Work to be completed.
What do the lines from the one containing "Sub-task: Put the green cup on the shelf" through the end of the listing below say? Restate them word for word and give nothing else.

Collected data.
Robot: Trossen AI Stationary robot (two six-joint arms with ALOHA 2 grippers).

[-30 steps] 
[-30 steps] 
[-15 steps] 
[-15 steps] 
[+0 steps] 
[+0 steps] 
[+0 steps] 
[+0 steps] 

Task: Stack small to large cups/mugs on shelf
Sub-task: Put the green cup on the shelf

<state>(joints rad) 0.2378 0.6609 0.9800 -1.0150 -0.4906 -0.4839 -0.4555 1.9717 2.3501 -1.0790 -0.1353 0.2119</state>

Response.
Sub-task: Put the green cup on the shelf

<state>(joints rad) 0.2378 0.6609 0.9800 -1.0150 -0.4906 -0.4839 -0.4555 1.9717 2.3501 -1.0790 -0.1353 0.2119</state>

The answer was written out completely.